Knowledge - Your Attitude and Application Determines Results

 

I am very pleased to see everybody that is gathered here this evening. I want to extend a particular welcome to the new students who are beginning their formal educational journey with us. In the first week of each new semester I always want to give all who are gathered something worthwhile, from the Lord, that will serve you and help you as you go through the next sixteen weeks of formal instruction. Turn with me in your King James Bibles to Proverbs chapter 12, where we will look at a single verse of Scripture, that I believe was written by King Solomon himself:

 

"Whoso loveth instruction loveth knowledge: but he that hateth reproof is brutish." (Proverbs 12:1)

 

            One of the things I want you to understand before you go out of this service is there is a great difference between loving instruction and enduring instruction. You will notice that the subject of the statement is those that love instruction, these are the people that love knowledge. The love of instruction is born out of the desire for the information instruction will bring you. Knowledge! Receiving instruction is not a passive endeavor. It requires the concentration of one's mind through the use of the eyes and ears. Anytime a person quits passively receiving what is coming their way and starts to focus their senses and work to keep them focused, they are involved in a labor that is not always easy to maintain. You might find this hard to believe but there are some people in this world that have nothing wrong with them either physically or mentally who find it impossible to discipline themselves sufficiently to receive instruction and gain knowledge in a structured system that works within the parameters of time.

 

            Sometimes people endure instruction because they have to go through some period of education to gain an objective. If you are interested in what you are doing, receiving instruction becomes easier and if you are excited about what you are learning receiving instruction can even become joyful. But there are factors that can enter in that can rob people of their joy in the process so they start simply enduring instruction and sometimes even fall by the wayside. Teachers can do things to make instruction more interesting, but the love of instruction has to be born in the breast and attitudes of the student out of the things that motivate them.

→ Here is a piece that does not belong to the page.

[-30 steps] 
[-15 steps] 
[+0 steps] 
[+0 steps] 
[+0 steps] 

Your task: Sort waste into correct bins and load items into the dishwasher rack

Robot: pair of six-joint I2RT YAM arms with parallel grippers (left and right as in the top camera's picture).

            I am going to make a confession to you. For me, much of the first twelve years of formal schooling was an endurance of instruction, and now I am going to help you understand why. Suffice it to say people have to get that first twelve years of education in no matter how they feel about it. It is necessary to gain the objective of a diploma that allows you to get on with your life. Like a friend of mine once said. He knew he was unhappy in school even though he learned a lot. But how much you are capable of learning and will ultimately retain is determined in great part by how much you enjoy the process of receiving instruction. In other words the more you enjoy it, the more you are capable of learning. Quite frankly when people are enduring and just getting by a lot of what they know is in short term memory and is forgotten about as soon as the test on it is over.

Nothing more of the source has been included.